Copy the listing below in full, exactly.

=======

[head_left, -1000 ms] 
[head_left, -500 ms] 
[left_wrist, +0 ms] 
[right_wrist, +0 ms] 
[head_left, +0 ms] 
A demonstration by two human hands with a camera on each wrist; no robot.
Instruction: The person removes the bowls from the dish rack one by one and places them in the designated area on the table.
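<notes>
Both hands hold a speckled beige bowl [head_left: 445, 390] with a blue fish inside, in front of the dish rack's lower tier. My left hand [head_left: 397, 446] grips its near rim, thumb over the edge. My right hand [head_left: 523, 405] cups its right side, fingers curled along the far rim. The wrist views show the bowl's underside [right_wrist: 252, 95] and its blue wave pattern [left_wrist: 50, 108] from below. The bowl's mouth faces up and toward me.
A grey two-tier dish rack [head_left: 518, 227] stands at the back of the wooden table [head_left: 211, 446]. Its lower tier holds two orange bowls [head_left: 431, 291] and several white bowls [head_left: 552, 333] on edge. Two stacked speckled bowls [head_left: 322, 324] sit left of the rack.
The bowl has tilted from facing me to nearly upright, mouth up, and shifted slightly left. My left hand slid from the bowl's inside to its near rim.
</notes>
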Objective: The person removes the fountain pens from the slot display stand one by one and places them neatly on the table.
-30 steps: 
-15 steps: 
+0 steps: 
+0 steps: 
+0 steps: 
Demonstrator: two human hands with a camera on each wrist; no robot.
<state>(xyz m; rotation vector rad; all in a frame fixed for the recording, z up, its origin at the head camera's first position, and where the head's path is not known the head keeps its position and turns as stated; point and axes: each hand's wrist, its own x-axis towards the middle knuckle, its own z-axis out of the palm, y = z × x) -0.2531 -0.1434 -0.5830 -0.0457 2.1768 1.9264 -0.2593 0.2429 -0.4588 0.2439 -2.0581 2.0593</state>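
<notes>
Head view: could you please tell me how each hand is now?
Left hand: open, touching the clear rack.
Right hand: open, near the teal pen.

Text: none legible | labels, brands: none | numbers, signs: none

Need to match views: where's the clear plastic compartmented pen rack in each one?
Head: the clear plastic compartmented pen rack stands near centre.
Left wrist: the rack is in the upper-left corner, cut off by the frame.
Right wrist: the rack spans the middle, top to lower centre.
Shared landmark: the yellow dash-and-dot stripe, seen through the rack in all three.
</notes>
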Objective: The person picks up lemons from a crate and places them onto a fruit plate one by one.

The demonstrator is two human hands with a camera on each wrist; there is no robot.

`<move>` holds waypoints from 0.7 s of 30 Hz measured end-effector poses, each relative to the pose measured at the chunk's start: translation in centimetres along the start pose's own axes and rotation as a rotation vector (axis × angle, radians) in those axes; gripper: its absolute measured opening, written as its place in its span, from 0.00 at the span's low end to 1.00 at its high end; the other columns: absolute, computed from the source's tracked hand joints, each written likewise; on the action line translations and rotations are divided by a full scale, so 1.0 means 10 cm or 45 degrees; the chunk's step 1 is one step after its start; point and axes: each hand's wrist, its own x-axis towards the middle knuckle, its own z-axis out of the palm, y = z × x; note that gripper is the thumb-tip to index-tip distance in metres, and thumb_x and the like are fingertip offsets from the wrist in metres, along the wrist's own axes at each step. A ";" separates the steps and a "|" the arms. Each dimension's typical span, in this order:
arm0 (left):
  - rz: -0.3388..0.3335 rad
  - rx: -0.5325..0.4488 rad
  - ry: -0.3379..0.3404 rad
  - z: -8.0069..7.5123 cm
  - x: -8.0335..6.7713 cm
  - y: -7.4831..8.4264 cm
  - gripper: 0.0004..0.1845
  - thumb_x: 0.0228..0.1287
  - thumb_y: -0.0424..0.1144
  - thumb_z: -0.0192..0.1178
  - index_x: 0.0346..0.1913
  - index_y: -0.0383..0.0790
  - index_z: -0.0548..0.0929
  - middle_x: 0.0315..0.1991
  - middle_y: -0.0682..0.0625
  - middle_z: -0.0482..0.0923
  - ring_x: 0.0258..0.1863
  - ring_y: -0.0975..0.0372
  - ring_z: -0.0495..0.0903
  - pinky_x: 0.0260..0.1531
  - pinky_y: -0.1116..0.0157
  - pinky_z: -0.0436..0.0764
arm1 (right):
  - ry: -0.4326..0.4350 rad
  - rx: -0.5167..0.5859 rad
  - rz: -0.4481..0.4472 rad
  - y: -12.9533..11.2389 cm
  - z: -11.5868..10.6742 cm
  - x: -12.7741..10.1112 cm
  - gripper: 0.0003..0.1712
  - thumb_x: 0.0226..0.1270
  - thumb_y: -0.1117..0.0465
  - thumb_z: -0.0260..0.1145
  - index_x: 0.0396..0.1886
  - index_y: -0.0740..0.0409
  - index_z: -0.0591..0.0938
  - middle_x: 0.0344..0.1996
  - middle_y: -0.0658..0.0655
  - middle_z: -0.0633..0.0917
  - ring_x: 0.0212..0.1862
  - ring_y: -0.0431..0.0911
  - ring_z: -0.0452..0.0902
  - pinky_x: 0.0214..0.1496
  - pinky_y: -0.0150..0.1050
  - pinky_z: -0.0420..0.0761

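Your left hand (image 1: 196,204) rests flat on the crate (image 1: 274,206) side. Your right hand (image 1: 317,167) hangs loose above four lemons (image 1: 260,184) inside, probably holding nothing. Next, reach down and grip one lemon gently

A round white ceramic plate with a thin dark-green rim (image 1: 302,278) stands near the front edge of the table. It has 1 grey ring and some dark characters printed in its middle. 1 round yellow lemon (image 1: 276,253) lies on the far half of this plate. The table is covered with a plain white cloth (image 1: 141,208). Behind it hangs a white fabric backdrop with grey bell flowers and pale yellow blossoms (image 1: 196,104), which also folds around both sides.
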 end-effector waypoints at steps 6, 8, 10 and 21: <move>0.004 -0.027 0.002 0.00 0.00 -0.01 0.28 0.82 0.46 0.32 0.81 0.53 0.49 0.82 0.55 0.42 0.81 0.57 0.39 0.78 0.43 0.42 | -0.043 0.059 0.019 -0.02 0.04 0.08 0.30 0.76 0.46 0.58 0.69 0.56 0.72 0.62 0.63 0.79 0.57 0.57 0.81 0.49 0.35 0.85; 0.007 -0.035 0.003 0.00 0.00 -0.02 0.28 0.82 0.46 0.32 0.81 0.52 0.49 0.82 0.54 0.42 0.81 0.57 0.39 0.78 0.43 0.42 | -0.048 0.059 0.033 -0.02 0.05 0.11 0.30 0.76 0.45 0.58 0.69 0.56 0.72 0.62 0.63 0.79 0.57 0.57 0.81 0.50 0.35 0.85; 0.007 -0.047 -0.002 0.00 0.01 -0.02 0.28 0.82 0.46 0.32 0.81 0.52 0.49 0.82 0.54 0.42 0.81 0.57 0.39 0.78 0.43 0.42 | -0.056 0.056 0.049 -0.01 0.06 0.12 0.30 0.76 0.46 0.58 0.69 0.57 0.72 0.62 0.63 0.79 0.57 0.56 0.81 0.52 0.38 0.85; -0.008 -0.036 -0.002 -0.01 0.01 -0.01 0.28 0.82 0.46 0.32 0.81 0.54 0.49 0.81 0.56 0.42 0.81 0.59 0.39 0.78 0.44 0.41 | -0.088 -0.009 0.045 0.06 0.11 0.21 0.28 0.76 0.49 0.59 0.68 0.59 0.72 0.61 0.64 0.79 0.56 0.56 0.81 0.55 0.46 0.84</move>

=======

## Solution to this problem
[head_left, -1000 ms] 
[head_left, -500 ms] 
[left_wrist, +0 ms] 
[right_wrist, +0 ms] 
[head_left, +0 ms] 
A demonstration by two human hands with a camera on each wrist; no robot.
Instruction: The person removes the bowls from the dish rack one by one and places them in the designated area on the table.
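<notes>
Both hands hold a speckled beige bowl [head_left: 445, 390] with a blue fish inside, in front of the dish rack's lower tier. My left hand [head_left: 397, 446] grips its near rim, thumb over the edge. My right hand [head_left: 523, 405] cups its right side, fingers curled along the far rim. The wrist views show the bowl's underside [right_wrist: 252, 95] and its blue wave pattern [left_wrist: 50, 108] from below. The bowl's mouth faces up and toward me.
A grey two-tier dish rack [head_left: 518, 227] stands at the back of the wooden table [head_left: 211, 446]. Its lower tier holds two orange bowls [head_left: 431, 291] and several white bowls [head_left: 552, 333] on edge. Two stacked speckled bowls [head_left: 322, 324] sit left of the rack.
The bowl has tilted from facing me to nearly upright, mouth up, and shifted slightly left. My left hand slid from the bowl's inside to its near rim.
</notes>
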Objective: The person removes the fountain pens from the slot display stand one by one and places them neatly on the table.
-30 steps: 
-15 steps: 
+0 steps: 
+0 steps: 
+0 steps: 
Demonstrator: two human hands with a camera on each wrist; no robot.
<state>(xyz m; rotation vector rad; all in a frame fixed for the recording, z up, its origin at the head camera's first position, and where the head's path is not known the head keeps its position and turns as stated; point and axes: each hand's wrist, its own x-axis towards the middle knuckle, its own z-axis out of the palm, y = z × x) -0.2531 -0.1434 -0.5830 -0.0457 2.1768 1.9264 -0.2593 0.2429 -0.4588 0.2439 -2.0581 2.0593</state>
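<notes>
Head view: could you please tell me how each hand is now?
Left hand: open, touching the clear rack.
Right hand: open, near the teal pen.

Text: none legible | labels, brands: none | numbers, signs: none

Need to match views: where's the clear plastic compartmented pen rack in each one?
Head: the clear plastic compartmented pen rack stands near centre.
Left wrist: the rack is in the upper-left corner, cut off by the frame.
Right wrist: the rack spans the middle, top to lower centre.
Shared landmark: the yellow dash-and-dot stripe, seen through the rack in all three.
</notes>
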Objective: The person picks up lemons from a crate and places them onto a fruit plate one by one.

The demonstrator is two human hands with a camera on each wrist; there is no robot.

`<move>` holds waypoints from 0.7 s of 30 Hz measured end-effector poses, each relative to the pose measured at the chunk's start: translation in centimetres along the start pose's own axes and rotation as a rotation vector (axis × angle, radians) in those axes; gripper: its absolute measured opening, written as its place in its span, from 0.00 at the span's low end to 1.00 at its high end; the other columns: absolute, computed from the source's tracked hand joints, each written likewise; on the action line translations and rotations are divided by a full scale, so 1.0 means 10 cm or 45 degrees; the chunk's step 1 is one step after its start; point and axes: each hand's wrist, its own x-axis towards the middle knuckle, its own z-axis out of the palm, y = z × x; note that gripper is the thumb-tip to index-tip distance in metres, and thumb_x and the like are fingertip offsets from the wrist in metres, along the wrist's own axes at each step. A ";" separates the steps and a "|" the arms. Each dimension's typical span, in this order:
arm0 (left):
  - rz: -0.3388..0.3335 rad
  - rx: -0.5325..0.4488 rad
  - ry: -0.3379..0.3404 rad
  - z: -8.0069..7.5123 cm
  - x: -8.0335..6.7713 cm
  - y: -7.4831..8.4264 cm
  - gripper: 0.0004..0.1845
  - thumb_x: 0.0228..0.1287
  - thumb_y: -0.0424..0.1144
  - thumb_z: -0.0192..0.1178
  - index_x: 0.0346..0.1913
  - index_y: -0.0383..0.0790
  - index_z: -0.0548..0.0929
  - middle_x: 0.0315..0.1991
  - middle_y: -0.0682..0.0625
  - middle_z: -0.0482..0.0923
  - ring_x: 0.0258..0.1863
  - ring_y: -0.0975..0.0372
  - ring_z: -0.0495..0.0903
  - pinky_x: 0.0260..0.1531
  - pinky_y: -0.1116..0.0157
  - pinky_z: -0.0436..0.0764
arm1 (right):
  - ry: -0.4326..0.4350 rad
  - rx: -0.5167..0.5859 rad
  - rz: -0.4481..0.4472 rad
  - y: -12.9533..11.2389 cm
  - z: -11.5868..10.6742 cm
  - x: -12.7741..10.1112 cm
  - gripper: 0.0003..0.1712
  - thumb_x: 0.0226..0.1270
  - thumb_y: -0.1117..0.0465
  - thumb_z: -0.0260..0.1145
  - index_x: 0.0396..0.1886
  - index_y: -0.0740..0.0409
  - index_z: -0.0591..0.0938
  - middle_x: 0.0344..0.1996
  - middle_y: -0.0658..0.0655
  - middle_z: -0.0633..0.0917
  - ring_x: 0.0212..0.1862
  - ring_y: -0.0431..0.0911
  - ring_z: -0.0452..0.0902
  - pinky_x: 0.0214..0.1496
  - pinky_y: -0.0150..0.1050
  - pinky_z: -0.0420..0.0761

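Your left hand (image 1: 196,204) rests flat on the crate (image 1: 274,206) side. Your right hand (image 1: 317,167) hangs loose above four lemons (image 1: 260,184) inside, probably holding nothing. Next, reach down and grip one lemon gently

A round white ceramic plate with a thin dark-green rim (image 1: 302,278) stands near the front edge of the table. It has 1 grey ring and some dark characters printed in its middle. 1 round yellow lemon (image 1: 276,253) lies on the far half of this plate. The table is covered with a plain white cloth (image 1: 141,208). Behind it hangs a white fabric backdrop with grey bell flowers and pale yellow blossoms (image 1: 196,104), which also folds around both sides.
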 end-effector waypoints at steps 6, 8, 10 and 21: <move>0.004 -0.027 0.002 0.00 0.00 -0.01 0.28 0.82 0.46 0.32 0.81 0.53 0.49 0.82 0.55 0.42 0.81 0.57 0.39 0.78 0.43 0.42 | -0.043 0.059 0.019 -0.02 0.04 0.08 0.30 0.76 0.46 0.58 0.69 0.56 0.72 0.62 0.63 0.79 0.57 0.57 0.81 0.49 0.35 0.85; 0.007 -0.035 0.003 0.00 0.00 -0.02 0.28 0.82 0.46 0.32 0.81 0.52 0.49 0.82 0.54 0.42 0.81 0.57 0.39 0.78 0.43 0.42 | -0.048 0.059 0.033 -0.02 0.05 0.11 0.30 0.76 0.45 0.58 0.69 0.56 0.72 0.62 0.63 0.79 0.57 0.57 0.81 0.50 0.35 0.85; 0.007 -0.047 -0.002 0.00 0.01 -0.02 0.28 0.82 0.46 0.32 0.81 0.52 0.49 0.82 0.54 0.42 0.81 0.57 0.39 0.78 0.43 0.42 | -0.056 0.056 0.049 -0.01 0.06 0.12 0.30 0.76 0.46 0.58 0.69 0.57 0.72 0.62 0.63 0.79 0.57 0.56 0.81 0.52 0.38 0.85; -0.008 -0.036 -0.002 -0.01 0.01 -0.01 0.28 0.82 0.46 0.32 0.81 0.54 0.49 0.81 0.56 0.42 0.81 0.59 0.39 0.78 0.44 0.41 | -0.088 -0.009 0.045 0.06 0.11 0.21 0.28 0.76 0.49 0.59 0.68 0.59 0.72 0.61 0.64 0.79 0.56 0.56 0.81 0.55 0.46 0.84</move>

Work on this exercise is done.